I'm gratified to see growing bipartisan support for adding a prescription drug benefit to Medicare. But earlier this month leaders in the House put forth the outlines of a plan that has as a stated goal, providing access to affordable coverage for all seniors. It's good if we agree on the goal. Unfortunately, the plan they propose won't achieve the goal. Instead, it would subsidize insurance companies to offer prescription-drug-only policies for middle income seniors, for policies the insurance industry itself has already said it will not offer. And because the plan would provide direct premium support only to low income seniors and disabled Americans, it would do nothing for those seniors with modest middle class incomes between $15,000 and $50,000. Nearly half of all the Medicare beneficiaries who lack prescription drug coverage fall into this category. For them, rising drug prices are eating away at financial independence.

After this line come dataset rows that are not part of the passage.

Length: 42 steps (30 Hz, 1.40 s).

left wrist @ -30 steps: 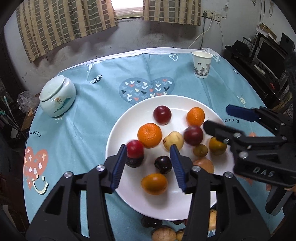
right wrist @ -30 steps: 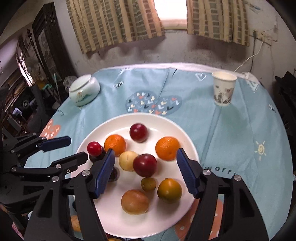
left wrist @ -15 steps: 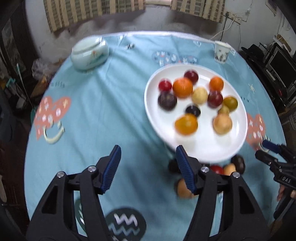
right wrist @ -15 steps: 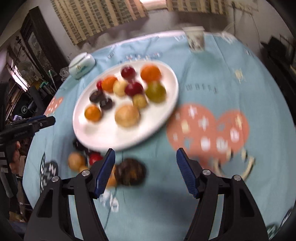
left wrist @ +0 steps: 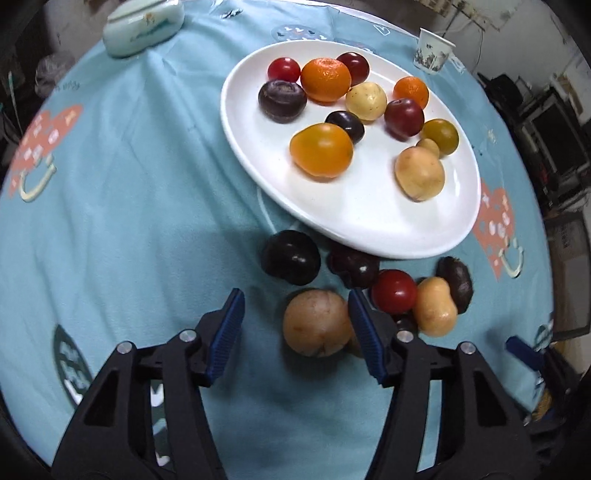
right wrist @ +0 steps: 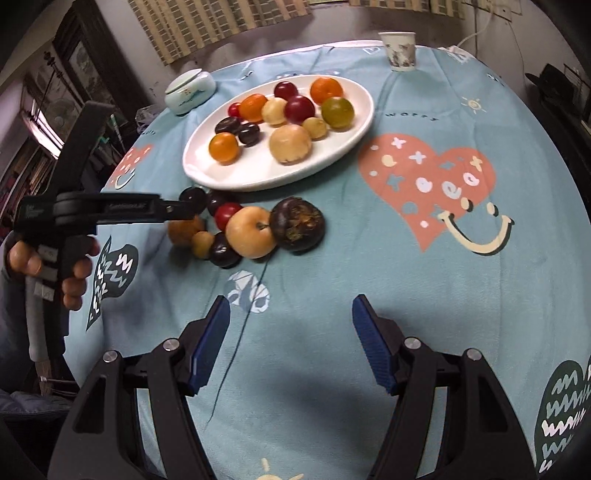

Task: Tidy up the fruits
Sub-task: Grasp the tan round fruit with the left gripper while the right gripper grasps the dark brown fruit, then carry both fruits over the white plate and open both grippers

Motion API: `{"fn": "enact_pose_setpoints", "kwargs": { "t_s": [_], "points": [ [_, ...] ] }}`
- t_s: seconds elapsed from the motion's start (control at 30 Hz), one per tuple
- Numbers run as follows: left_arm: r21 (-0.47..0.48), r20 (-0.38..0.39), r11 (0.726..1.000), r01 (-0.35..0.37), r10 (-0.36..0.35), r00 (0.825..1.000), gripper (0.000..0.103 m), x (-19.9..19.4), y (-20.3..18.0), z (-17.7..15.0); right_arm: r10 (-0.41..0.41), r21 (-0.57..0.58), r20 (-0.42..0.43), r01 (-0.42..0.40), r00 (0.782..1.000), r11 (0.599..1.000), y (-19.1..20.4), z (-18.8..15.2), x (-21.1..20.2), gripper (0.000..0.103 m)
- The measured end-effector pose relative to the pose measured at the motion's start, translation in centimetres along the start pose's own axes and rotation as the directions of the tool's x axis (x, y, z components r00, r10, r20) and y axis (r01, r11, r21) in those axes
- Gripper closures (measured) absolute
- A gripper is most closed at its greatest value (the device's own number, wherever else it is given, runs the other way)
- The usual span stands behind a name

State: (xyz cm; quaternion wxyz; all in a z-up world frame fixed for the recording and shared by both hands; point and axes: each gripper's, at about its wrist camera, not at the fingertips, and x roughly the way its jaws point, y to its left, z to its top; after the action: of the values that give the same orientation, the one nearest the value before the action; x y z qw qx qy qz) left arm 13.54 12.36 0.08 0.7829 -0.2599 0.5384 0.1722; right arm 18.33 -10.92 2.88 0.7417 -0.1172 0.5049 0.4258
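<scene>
**Left jaws closing around tan fruit; right jaws released**

Left gripper: jaws closing with a round tan fruit between them, one pad beside it, not yet clamped. Right gripper: jaws apart over bare blue cloth, grasping nothing. Beyond, loose fruits cluster on the surface just before the white plate, which carries more fruit. Farthest: paper cup, lidded jar.

A round table under a light-blue cloth printed with hearts stands before a grey wall hung with striped curtains, dark cluttered shelving at one side.
</scene>
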Motion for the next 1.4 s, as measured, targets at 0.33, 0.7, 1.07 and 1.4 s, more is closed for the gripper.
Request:
{"fn": "enact_pose_setpoints", "kwargs": {
  "t_s": [0.33,0.7,1.07,1.4],
  "points": [
    [0.033,0.066,0.999,0.027,-0.029,0.997,0.096,-4.1,1.0,-1.4,-0.141,-0.302,0.036,0.145,0.989,0.942,1.0,3.3,3.3,0.034],
    [-0.030,0.106,0.999,-0.026,0.029,0.994,0.040,-5.6,3.8,-2.7,-0.107,-0.497,-0.095,0.046,0.990,0.866,1.3,5.6,7.7,0.059],
    [0.101,0.070,0.991,-0.086,0.079,0.994,0.043,-0.4,0.1,-0.6,-0.005,-0.294,-0.069,-0.016,0.998,0.956,-1.5,3.6,3.6,0.059],
    [0.130,0.135,0.988,-0.083,0.065,0.989,0.063,-4.4,0.3,-1.8,0.054,-0.211,-0.005,-0.054,0.999,0.976,0.6,1.7,1.1,0.059]
  ]
}}
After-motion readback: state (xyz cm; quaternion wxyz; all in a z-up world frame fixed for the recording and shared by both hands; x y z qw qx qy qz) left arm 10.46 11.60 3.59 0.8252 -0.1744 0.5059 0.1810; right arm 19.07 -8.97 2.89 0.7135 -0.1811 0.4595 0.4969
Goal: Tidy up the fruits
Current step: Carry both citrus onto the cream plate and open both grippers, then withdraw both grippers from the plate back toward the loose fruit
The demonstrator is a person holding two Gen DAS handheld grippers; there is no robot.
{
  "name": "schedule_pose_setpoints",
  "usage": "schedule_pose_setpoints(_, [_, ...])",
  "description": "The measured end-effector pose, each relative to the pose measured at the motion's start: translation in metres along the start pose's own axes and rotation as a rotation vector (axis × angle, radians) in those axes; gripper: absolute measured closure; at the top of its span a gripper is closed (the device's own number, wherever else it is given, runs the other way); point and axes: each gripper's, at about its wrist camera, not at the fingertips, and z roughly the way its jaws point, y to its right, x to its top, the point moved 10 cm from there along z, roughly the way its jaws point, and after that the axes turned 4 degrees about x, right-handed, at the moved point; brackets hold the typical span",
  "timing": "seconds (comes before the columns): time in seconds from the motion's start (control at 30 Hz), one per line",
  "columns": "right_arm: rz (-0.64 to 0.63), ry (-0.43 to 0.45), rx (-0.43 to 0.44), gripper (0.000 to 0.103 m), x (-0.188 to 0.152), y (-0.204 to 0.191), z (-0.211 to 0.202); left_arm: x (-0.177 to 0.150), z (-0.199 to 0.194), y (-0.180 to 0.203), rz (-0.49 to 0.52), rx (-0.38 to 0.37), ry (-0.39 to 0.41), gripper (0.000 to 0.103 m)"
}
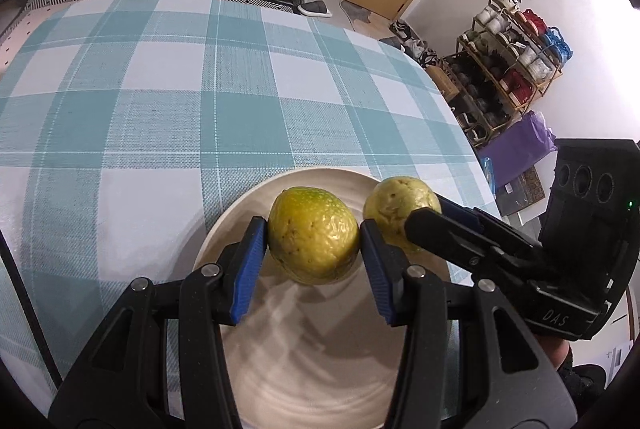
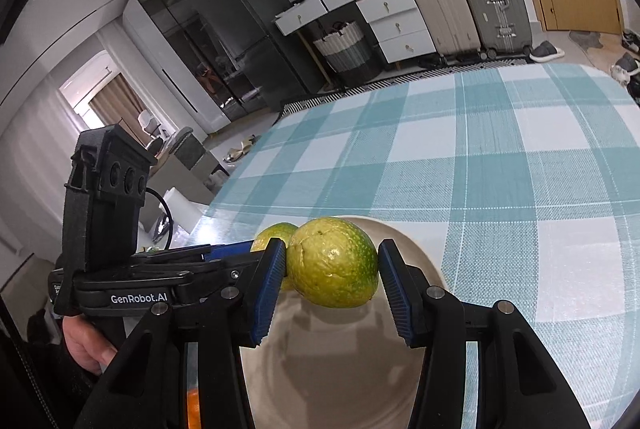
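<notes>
Two yellow-green round fruits hang above a cream ceramic plate low in both frames, on a teal-and-white checked tablecloth. Left gripper: blue-padded fingers clamped on the smoother fruit at lower centre. Right gripper: fingers clamped on the green-speckled fruit at lower centre. Both fruits sit side by side, nearly touching. A person's hand grips the left handle at lower left.

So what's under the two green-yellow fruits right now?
Both fruits, left claw's and right claw's, are held over the cream plate. The fruits and claws cover part of the plate.
</notes>
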Motion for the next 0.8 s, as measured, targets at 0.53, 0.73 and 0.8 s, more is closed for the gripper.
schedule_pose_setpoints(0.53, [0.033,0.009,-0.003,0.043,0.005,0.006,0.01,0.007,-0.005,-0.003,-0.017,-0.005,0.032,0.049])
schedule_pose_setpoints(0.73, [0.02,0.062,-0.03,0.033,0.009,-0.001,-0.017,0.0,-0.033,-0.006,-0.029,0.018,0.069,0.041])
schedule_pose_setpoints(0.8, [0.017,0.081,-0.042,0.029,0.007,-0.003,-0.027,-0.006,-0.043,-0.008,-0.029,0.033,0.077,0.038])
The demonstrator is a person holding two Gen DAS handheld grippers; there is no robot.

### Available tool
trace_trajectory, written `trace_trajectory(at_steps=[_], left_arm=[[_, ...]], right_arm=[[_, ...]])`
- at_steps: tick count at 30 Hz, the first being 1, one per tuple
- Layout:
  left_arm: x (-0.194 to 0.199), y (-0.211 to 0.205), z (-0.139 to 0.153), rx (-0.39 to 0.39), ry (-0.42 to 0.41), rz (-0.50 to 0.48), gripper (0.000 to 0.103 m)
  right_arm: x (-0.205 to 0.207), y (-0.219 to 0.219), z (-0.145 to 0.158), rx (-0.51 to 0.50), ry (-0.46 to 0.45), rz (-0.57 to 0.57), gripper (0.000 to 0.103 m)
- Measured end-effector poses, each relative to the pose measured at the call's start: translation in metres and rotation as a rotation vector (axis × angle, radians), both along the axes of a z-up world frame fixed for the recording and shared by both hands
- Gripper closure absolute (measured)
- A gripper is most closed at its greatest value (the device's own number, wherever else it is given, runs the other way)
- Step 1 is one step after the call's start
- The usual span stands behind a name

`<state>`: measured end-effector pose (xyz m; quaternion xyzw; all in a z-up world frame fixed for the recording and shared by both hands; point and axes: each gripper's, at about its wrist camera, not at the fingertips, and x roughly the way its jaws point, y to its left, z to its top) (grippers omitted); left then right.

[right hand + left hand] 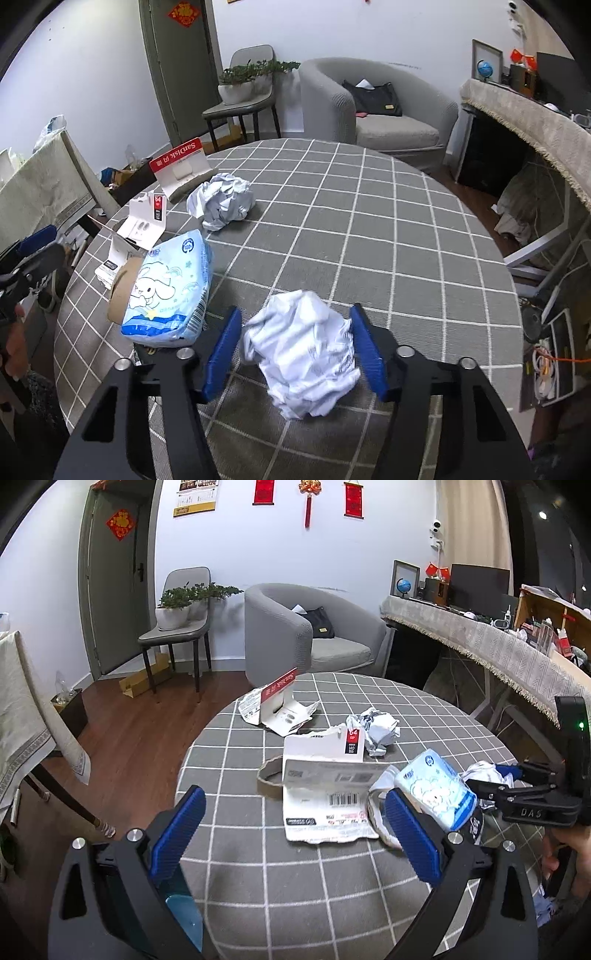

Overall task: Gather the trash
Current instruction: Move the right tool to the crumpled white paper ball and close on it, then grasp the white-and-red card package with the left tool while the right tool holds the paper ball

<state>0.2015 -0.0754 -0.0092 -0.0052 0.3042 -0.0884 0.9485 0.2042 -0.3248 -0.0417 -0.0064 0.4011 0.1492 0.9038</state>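
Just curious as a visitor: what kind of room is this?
Probably a home living room or small office: a grey armchair, a round table with a checked cloth, and red Chinese hangings on the wall.

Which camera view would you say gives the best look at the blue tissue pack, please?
The right wrist view: the blue tissue pack lies unobstructed, its cartoon print facing the camera. In the left wrist view it appears end-on, partly hidden behind the left gripper.

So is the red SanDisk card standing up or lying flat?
Standing up. The red SanDisk card leans upright at the table's far edge, its torn white base flat underneath.
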Motion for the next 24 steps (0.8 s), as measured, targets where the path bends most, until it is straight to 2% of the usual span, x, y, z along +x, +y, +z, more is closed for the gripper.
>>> trace_trajectory(at_steps=[5, 12, 16, 22, 24], left_arm=[[0.014, -0.008, -0.002, 0.019, -0.002, -0.01, 0.004], [0.029, -0.026, -0.007, 0.059, -0.006, -0.043, 0.004], [0.032, -0.032, -0.013, 0.078, 0.001, -0.058, 0.004], [0.04, -0.036, -0.016, 0.101, -0.013, -0.055, 0.005], [0.042, -0.035, -0.016, 0.114, -0.017, -0.06, 0.012]], right_arm=[[0.003, -0.004, 0.001, 0.026, 0.001, -0.002, 0.05], [-0.002, -0.023, 0.031, 0.088, -0.096, -0.066, 0.05], [0.005, -0.026, 0.038, 0.137, -0.112, -0.073, 0.05], [0.025, -0.004, 0.046, 0.15, -0.131, -0.039, 0.05], [0.033, 0.008, 0.049, 0.149, -0.139, -0.019, 0.05]])
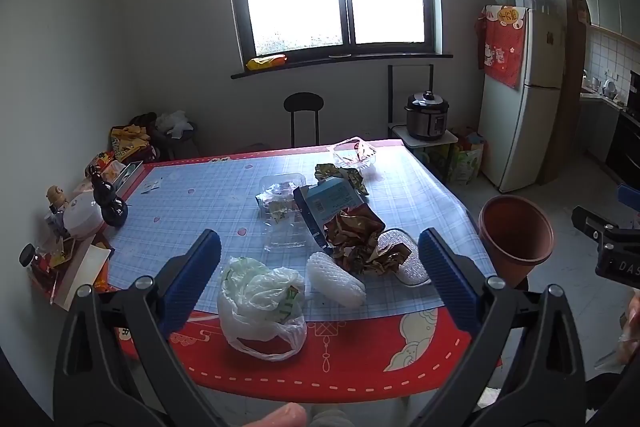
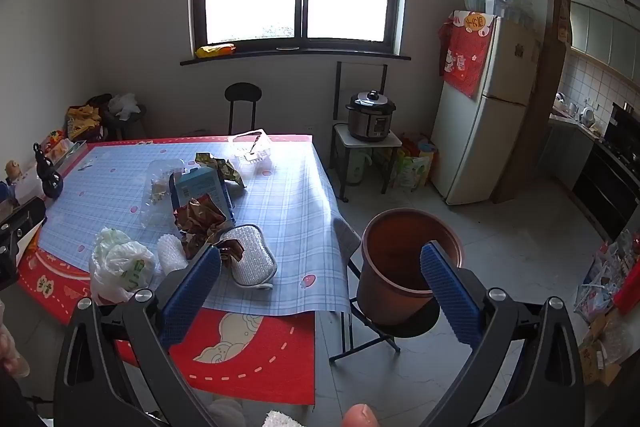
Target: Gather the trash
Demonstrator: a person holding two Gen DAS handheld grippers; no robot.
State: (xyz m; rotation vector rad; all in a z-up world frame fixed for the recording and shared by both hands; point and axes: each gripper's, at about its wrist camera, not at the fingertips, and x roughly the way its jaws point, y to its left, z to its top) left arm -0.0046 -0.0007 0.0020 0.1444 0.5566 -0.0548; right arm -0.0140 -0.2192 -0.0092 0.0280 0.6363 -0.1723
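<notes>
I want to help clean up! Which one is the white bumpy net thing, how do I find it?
Look at the table with the blue checked cloth, near its red front edge. Beside the knotted plastic bag lies the foam net. It alone is pure white with a bumpy mesh; the wrappers behind it are shiny brown.

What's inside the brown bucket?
The bucket looks empty: only its bare brown inner wall shows. One blue finger of the right gripper covers part of the inside, and the bottom is dark, so something small could hide.
</notes>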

For example, according to this new report, a widow taking medication for diabetes, hypertension, and high cholesterol who lives on $16,700 a year must spend about $2,000 a year, or 14 percent of income, on these drugs. That's not unusual. And for a nation that cares about seniors, it's not acceptable. A person like that should be covered in our initiative.

The majority's plan also is a phantom as long as the leadership insists on moving forward with a budget resolution that would spend every dime of the surplus, and then some, over the next 10 years on tax cuts. If the irresponsible and unrealized—realistic spending cuts this budget calls for don't materialize, the tax cut will make it impossible to pay down the debt. It would leave nothing left for a prescription drug benefit. Any prescription drug plan that is not adequately financed is not available, in fact, is not affordable to all, and therefore, is not a real plan at all.

The balanced budget I have proposed would provide a voluntary benefit for all seniors, with plenty left over to pay down the debt, lengthen the life of Social Security and Medicare, and increase investments in education, as well as finance a responsible tax cut. It provides a prescription drug benefit that all seniors can afford in a way America can afford.

I'm encouraged by the progress we've made on this issue. Now both parties have come to support the idea of adding voluntary prescription drug benefits to Medicare. Both parties have agreed to the principle that the benefits should be available and affordable to all Americans. There's no reason we can't come to an agreement on the details of how to provide it. Fundamentally, again, as with so many of the things we deal with here in Washington, this should not be a Republican or a Democratic partisan issue. It should be an American issue.

I want to thank Senator Daschle and Representative Gephardt for their support and their leadership on this issue, and I'd like to ask them now to say a few words, beginning with our leader in the House, Mr. Gephardt.

[At this point, Representative Richard A. Gephardt and Senator Thomas A. Daschle made brief remarks.]

The President. Thank you very much. Before I close, I would just like to ask all of you to join me in expressing our appreciation to Ron Pollack and Families USA. They've been there on these issues year-in and year-out. I don't think they get as much acknowledgement as they deserve. But this is further evidence that the proposal we have is right for America, from a source that everybody can trust.

Thank you, Ron.

NOTE: The President spoke at 9:55 a.m. in the Roosevelt Room at the White House, prior to his departure for Whiteville, NC. The transcript released by the Office of the Press Secretary also included the remarks of Representative Gephardt and Senator Daschle.